Guest Blog: Do You Know – How Patient Education Can Help Chronic Disease Management?

Healthcare facilities all around the world often face difficulty in treating patients with chronic diseases and look for ways to make it easy for patients to live with it. Chronic disease management by educating the patients either via  online school or through regular sessions is known to an effective way of inculcating in them an awareness of how they can play part in coping with their health conditions. Patient education for chronic disease management helps in empowering them and taking actions that will enable them to achieve their health goals. Here is everything you need to know about educating patients for chronic disease management:

What Exactly is Chronic Disease Management?

Chronic disease management (CDA) is support and care to assist the patients having chronic diseases. It teaches them skills, gives them the knowledge and resources that they need to manage their daily life in a better way. This often includes regular visits from a family physician, other care providers, or referrals to specialized programs and services. The skills that are usually taught vary with diseases. Chronic diseases commonly include diabetes, asthma, chronic kidney disease, arthritis, depression, and chronic obstructive pulmonary disease (COPD).

What are the Key Elements of Good Chronic Disease Management?

To be more effective, good chronic disease management should offer support and care that is proactive, team-based, and must be well integrated with the primary health care provider (e.g. your family physician, etc.). It must be easily accessible and should well-coordinated. It should be focused on adopting a healthy lifestyle and overall well being of the patient. CDM aims to encourage the patient to take care of themselves and involves family to encourage them to extend their support to their loved ones suffering from some serious health issues. It helps the patient to live a healthier and happier life by teaching them to cope up with their health condition.

How Patient’s Engagement and Education is Beneficial for the CDM?

Chronic disease management sessions are usually patient-centric. Since their aim is to enable patients to take care of themselves, the patient’s constant engagement is what makes it an absolute success. It is easy to keep the patient under observation as the healthcare provider can keep a constant check of what the patient is eating etc. or can control his routine. However, CDM does not have this privilege, rather their work is to train patients to follow a healthy lifestyle even in the absence of their healthcare provider. Patient’s knowledge and the urge to a better life is what helps them to live the disease but in a happier and healthier way.

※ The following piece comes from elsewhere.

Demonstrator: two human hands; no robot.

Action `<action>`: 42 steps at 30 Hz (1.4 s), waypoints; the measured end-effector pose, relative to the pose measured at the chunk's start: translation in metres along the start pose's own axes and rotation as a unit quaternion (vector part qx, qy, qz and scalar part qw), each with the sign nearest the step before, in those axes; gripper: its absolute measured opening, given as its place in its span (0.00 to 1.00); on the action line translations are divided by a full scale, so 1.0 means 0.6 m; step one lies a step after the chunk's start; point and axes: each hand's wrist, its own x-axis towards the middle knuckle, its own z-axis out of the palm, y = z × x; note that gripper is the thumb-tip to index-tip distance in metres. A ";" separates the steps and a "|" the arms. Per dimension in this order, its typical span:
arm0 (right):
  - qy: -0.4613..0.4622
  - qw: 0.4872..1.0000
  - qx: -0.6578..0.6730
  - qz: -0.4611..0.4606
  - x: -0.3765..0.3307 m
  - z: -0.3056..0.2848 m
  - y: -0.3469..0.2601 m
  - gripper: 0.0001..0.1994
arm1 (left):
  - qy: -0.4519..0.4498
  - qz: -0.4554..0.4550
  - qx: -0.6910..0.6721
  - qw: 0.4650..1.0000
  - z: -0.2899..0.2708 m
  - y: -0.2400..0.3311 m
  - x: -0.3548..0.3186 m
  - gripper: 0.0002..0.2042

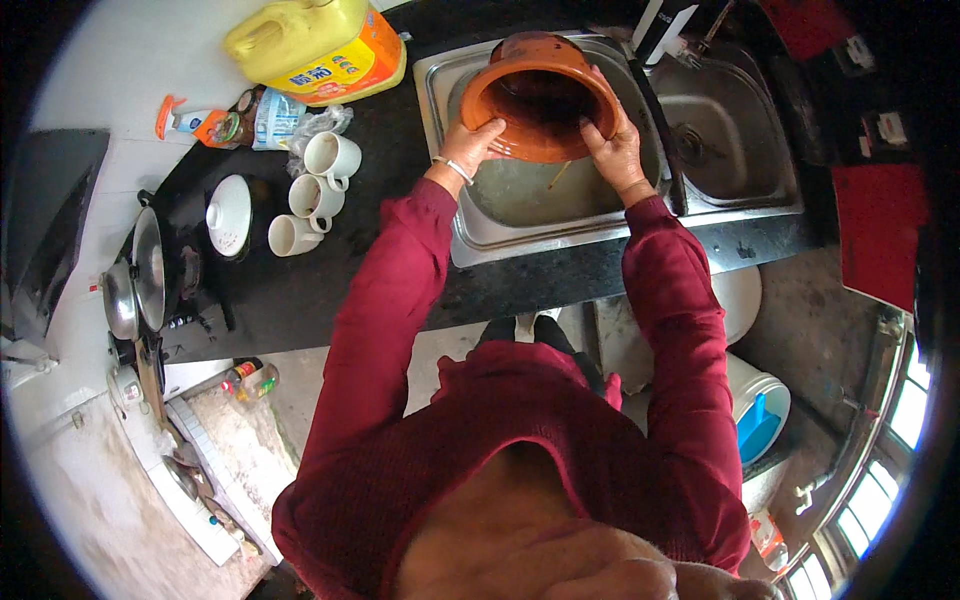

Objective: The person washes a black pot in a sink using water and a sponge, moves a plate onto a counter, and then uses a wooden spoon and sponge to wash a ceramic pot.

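A reddish-brown clay pot (545, 143) is tilted over the left basin of a steel sink (480, 242), its wide mouth facing me and its inside dark. My left hand (468, 146), with a pale bangle at the wrist, grips the left side of the rim. On the opposite side, my right hand (615, 156) has its thumb over the rim, the other fingers mostly hidden behind the pot. Cloudy water (520, 200) lies in the basin below, with a thin yellowish stick-like piece (559, 175) in it.
To the right is a second, smaller basin (735, 150). Left of the sink, on the black counter (400, 290), stand white mugs (316, 200), a white-lidded pot (230, 215), a spray bottle (200, 124) and a yellow jug (310, 50). A bucket (775, 385) stands below at right.
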 end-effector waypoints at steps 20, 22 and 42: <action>-0.026 0.797 0.499 0.339 -0.019 0.037 0.129 0.13 | 0.145 0.478 0.369 0.784 0.000 0.028 -0.079 0.32; -0.018 0.853 0.412 0.321 -0.016 0.042 0.083 0.15 | 0.167 0.470 0.384 0.777 -0.003 0.022 -0.084 0.32; -0.087 0.952 0.098 0.277 0.015 0.054 -0.037 0.19 | 0.220 0.156 -0.090 0.959 0.010 0.002 -0.099 0.13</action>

When to Begin With the CDM?

Chronic disease management starts way before the patient is actually diagnosed with an illness. The primary health care provider, through regular checkups, encourages patients to take preventive healthcare measures by adopting healthy habits. Through such precautionary measures, the early onset of the disease can be mitigated.

What Do Patients Learn From CDM?

CDM helps the patient to differentiate between major and minor health-related issues and enables them to differentiate between both. For Example, if a person has a cardiovascular disease, through CDM he will be able to learn that what he should do in case of minor chest pain. Either he should instantly rush to the hospital or should talk to his healthcare provider on phone. Having knowledge of one’s health condition will enable them to make a better and timely decision and will save their money and time too.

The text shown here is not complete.